先月に引き続き、一宮市は尾張猿田彦神社を訪れました。
緊急事態宣言など、諸々の制限が解除されたせいか、高速道路も下道も、以前に比べて交通量が一気に増えたように感じます。
少しずつ戻ってゆく経済活動もありつつ、もう戻らない・消えていくものもあるのでしょう。
不可逆な高速道路の流れに身をまかせながら、そんなことを考えていました。
朝の渋滞に巻き込まれながらも、なんとかたどり着き、朝のお勤めの時間に間に合いました。
祓詞、大祓詞を読ませていただくことができました。
掛けまくも畏き伊邪那岐大神
筑紫の日向の橘小戸の阿波岐原に
声に出す、というのは不思議なものです。
書かれたものに、いのちを吹き込む行為であり、声とともに立ち上がるそれは、どこか儚いように感じられます。
声に出した瞬間に、もうそれはどこかへ霧散していくような。
いまは亡き祖父が、熱心にお経を唱えていたことを思い出します。
それにしても、分からないものです。
縁もゆかりもなかったこの神社で、何度もこうしてお参りをさせていただいて。
いや、すでにこうして参拝させていただいている事実が、ご縁があったということなのでしょう。
参拝の御礼を申しあげ、境内に出ると、鮮やかな赤が。
この赤色を見ると、冬はもうすぐそこに来ているようです。
そういえば、この間まで立冬の初候、「山茶始開、つばきはじめてひらく」の時候でした。
いまは、「地始凍、ちはじめてこおる」。
大地が初めて凍り、朝晩の寒暖差で紅葉が進んでいくころです。
見上げると、白い花が。
見ると、桜のようです。
冬に向かうこの時期に、桜。
以前にも、自宅の近くで見かけて調べたような記憶があるのですが、秋咲きの桜もあるようです。

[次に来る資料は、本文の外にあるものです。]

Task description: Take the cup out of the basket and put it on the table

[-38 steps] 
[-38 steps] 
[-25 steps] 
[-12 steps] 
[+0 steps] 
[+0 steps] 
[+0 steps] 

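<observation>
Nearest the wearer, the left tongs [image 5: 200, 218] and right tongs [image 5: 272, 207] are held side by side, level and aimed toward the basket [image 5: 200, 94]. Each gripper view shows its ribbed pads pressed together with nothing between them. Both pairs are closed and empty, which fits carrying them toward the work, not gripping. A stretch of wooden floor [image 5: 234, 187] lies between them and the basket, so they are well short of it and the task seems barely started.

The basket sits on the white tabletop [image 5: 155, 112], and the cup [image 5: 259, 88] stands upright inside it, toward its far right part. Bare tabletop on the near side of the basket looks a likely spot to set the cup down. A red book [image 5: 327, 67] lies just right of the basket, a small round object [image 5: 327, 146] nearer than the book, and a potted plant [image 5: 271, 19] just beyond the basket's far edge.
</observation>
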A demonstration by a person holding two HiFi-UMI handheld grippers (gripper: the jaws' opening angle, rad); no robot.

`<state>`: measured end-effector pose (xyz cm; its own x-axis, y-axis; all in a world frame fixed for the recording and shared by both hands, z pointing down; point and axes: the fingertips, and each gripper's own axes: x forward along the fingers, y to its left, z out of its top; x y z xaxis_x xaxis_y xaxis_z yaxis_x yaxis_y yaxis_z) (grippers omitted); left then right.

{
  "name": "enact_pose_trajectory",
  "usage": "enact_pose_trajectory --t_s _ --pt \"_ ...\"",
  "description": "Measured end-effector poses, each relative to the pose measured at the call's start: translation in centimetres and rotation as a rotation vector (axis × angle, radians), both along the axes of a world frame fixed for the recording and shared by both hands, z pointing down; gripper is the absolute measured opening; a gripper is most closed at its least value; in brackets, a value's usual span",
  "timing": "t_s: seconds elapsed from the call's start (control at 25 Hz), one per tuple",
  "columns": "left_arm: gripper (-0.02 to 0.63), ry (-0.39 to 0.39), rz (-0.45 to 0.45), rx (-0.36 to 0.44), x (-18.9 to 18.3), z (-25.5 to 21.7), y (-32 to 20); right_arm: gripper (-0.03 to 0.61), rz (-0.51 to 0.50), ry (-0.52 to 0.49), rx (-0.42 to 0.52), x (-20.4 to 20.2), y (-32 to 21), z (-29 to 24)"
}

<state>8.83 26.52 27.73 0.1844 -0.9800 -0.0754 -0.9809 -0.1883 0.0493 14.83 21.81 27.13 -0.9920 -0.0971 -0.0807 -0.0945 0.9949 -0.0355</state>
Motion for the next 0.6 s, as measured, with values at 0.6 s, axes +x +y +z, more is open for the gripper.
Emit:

十月桜、冬桜、四季桜といった品種で、秋から冬にかけて花開く桜の木。
それぞれの写真を見比べると、境内に咲いていたこの白い花は「冬桜」のように見えましたが、どうなのでしょうか。
桜と聞くと、春のソメイヨシノのイメージがほとんどですが、この少し肌寒い霜月の風に咲く桜もまた、いいものです。
秋の空の青さが、とても映えるようです。
調べてみると、気温や栄養状態などの要因で、季節外れに咲く花を「返り花」と呼ぶことがあるそうです。
そういえば先日、路傍にツツジの花が一輪咲いているのを見かけました。
暖冬傾向になっているせいか、「返り花」も増えているのでしょうか。
ほかに「狂い咲き」という言葉もありますが、「返り花」の方が美しく感じます。
赤い花、白い花。
冬に向かう霜月の花に見守られつつ、境内を後にしました。